__Problem requirements__: Work out how many lines in the data hold the string "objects". Reply with only that number.

::: Recorded data :::

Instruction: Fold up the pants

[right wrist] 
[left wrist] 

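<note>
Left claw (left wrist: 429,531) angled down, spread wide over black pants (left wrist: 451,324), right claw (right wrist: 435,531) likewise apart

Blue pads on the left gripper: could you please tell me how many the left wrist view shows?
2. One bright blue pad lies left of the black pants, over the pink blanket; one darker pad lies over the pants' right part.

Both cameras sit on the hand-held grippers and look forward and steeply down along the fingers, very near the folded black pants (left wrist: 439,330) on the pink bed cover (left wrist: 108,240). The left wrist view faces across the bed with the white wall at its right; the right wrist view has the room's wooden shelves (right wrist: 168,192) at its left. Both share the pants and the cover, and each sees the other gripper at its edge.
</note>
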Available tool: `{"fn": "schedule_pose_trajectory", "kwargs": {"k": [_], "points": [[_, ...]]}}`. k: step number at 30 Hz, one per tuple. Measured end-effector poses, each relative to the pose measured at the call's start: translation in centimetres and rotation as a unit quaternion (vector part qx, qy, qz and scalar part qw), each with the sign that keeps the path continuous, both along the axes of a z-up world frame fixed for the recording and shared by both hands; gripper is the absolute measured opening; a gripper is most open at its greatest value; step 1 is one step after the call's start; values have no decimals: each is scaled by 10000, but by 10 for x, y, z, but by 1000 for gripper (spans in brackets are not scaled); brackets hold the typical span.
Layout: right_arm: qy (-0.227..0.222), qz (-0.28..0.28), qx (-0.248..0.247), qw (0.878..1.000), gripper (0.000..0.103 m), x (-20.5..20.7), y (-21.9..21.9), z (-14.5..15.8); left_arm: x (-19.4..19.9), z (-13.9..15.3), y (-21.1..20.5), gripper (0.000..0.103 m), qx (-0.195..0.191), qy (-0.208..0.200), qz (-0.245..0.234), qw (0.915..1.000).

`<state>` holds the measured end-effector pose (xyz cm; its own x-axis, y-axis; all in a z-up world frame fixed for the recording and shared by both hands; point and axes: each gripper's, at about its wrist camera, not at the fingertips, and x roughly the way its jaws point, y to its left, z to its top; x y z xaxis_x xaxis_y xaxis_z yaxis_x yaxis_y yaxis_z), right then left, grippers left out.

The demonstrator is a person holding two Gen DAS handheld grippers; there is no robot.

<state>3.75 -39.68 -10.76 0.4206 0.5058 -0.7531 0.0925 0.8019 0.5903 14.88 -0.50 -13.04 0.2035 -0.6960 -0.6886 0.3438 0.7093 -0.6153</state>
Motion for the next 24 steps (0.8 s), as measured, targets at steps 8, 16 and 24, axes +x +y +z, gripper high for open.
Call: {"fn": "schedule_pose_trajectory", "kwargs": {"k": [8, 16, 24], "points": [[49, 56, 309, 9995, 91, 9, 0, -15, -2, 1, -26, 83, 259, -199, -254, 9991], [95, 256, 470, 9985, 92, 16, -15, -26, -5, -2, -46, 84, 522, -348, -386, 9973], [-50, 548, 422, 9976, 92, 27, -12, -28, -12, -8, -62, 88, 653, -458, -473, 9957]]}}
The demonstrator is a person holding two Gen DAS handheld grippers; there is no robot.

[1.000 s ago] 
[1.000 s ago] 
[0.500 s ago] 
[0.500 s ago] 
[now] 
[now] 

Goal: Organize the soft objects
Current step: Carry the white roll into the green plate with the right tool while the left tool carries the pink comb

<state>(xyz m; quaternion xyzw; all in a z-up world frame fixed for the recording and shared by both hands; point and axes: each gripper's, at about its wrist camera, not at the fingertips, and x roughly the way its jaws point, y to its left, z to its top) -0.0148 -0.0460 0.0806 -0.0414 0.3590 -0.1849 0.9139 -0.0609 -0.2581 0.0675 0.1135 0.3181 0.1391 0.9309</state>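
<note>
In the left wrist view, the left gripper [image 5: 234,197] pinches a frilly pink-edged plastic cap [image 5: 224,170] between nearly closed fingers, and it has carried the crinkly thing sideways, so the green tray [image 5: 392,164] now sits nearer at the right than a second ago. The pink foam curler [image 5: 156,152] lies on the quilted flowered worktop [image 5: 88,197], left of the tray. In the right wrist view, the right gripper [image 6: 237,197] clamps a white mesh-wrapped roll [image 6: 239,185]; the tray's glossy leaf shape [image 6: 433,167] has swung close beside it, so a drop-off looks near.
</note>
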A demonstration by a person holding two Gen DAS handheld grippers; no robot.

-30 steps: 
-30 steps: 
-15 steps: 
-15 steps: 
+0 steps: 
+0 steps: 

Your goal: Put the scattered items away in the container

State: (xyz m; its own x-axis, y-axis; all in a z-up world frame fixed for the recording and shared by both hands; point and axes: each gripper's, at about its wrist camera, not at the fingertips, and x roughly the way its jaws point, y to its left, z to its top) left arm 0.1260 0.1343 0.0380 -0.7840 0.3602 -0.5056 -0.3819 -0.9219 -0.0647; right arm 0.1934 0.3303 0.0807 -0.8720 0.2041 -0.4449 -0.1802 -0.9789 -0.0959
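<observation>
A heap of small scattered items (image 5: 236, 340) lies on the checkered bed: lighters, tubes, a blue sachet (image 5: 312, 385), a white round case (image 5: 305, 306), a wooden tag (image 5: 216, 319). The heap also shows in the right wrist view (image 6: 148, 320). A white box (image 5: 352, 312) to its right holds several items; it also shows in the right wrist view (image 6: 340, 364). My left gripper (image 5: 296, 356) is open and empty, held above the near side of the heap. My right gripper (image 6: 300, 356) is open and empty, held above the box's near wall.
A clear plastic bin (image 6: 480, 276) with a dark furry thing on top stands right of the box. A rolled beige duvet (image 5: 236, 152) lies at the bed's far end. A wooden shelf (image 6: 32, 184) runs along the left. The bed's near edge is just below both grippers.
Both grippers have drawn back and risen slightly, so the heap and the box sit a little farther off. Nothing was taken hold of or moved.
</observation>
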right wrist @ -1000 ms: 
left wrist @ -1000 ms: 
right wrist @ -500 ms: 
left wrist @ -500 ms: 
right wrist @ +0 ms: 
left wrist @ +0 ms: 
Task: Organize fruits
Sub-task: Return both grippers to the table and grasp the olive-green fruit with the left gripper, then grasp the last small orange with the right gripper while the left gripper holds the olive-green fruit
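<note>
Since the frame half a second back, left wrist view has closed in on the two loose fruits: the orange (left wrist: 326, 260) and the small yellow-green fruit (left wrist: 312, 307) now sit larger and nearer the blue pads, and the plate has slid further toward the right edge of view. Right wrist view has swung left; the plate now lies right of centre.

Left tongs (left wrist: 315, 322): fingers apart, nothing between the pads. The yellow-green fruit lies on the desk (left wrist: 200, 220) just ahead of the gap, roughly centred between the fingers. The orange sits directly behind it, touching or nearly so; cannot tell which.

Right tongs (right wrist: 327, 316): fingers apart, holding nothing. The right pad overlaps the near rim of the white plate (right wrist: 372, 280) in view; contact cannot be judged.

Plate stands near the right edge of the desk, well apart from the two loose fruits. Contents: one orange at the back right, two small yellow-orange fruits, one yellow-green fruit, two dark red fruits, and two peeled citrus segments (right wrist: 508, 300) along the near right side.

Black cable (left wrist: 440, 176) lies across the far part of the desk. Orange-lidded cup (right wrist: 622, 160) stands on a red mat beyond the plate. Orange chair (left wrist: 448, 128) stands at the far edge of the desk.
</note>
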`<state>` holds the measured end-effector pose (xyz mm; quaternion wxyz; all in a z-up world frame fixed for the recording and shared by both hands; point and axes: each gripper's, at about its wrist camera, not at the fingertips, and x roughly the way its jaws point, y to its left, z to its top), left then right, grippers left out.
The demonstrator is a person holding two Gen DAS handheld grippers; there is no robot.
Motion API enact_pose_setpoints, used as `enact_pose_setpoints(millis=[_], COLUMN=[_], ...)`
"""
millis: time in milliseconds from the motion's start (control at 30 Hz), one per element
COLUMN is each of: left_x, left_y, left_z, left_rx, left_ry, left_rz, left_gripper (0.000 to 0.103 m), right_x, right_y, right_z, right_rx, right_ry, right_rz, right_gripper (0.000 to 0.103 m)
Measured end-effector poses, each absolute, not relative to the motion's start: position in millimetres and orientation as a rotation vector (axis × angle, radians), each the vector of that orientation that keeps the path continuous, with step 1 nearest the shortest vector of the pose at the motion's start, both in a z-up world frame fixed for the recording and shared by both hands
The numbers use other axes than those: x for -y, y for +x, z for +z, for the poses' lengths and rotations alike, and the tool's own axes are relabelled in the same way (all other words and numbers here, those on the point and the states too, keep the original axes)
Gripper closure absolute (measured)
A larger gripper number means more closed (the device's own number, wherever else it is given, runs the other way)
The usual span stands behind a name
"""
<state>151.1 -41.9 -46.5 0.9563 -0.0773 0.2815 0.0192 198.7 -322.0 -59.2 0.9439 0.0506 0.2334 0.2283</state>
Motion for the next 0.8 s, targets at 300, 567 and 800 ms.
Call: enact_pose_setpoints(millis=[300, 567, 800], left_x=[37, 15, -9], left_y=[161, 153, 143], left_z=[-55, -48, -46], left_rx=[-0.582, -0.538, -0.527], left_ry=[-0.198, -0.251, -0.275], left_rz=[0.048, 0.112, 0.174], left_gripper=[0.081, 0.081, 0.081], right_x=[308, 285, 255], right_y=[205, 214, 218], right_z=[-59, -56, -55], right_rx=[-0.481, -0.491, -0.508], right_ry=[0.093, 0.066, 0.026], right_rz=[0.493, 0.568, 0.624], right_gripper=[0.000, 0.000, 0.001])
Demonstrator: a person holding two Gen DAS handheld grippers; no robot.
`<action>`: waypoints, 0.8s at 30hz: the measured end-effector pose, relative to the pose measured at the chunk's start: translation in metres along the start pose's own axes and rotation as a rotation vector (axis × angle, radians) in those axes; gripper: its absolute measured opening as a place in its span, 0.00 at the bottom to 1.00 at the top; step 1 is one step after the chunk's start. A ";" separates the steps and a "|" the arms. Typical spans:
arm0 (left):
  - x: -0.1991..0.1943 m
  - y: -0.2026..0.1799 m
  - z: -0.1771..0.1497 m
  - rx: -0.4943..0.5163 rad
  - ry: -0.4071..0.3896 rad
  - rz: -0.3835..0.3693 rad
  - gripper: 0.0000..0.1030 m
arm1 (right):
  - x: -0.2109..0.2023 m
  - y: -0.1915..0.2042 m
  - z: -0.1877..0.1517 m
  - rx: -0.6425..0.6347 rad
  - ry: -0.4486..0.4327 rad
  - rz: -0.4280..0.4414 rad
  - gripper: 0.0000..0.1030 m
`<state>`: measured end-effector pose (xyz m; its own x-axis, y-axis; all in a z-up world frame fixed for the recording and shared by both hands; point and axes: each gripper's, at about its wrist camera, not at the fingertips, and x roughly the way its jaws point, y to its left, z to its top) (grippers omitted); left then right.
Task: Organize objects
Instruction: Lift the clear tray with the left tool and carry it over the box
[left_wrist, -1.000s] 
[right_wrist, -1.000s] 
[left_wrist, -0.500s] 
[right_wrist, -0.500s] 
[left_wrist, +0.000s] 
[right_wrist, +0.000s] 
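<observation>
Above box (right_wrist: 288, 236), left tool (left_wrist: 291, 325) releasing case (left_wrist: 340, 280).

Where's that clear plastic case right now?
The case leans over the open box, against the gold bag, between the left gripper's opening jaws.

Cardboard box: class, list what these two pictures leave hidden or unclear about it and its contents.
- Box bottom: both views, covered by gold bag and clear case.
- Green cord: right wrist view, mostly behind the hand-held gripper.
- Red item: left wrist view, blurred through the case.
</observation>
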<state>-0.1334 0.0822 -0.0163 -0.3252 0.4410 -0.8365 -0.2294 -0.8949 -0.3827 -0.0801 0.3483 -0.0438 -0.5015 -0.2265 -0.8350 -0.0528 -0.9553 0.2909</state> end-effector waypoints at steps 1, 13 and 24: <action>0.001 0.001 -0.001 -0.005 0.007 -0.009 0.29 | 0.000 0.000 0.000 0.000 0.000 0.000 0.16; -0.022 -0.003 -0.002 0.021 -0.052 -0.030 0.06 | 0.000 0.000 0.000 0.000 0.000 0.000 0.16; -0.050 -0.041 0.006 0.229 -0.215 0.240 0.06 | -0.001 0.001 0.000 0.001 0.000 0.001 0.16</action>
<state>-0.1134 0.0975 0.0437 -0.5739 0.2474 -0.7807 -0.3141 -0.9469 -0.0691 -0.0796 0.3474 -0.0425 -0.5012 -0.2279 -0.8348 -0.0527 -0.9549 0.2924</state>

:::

__Solution__: 2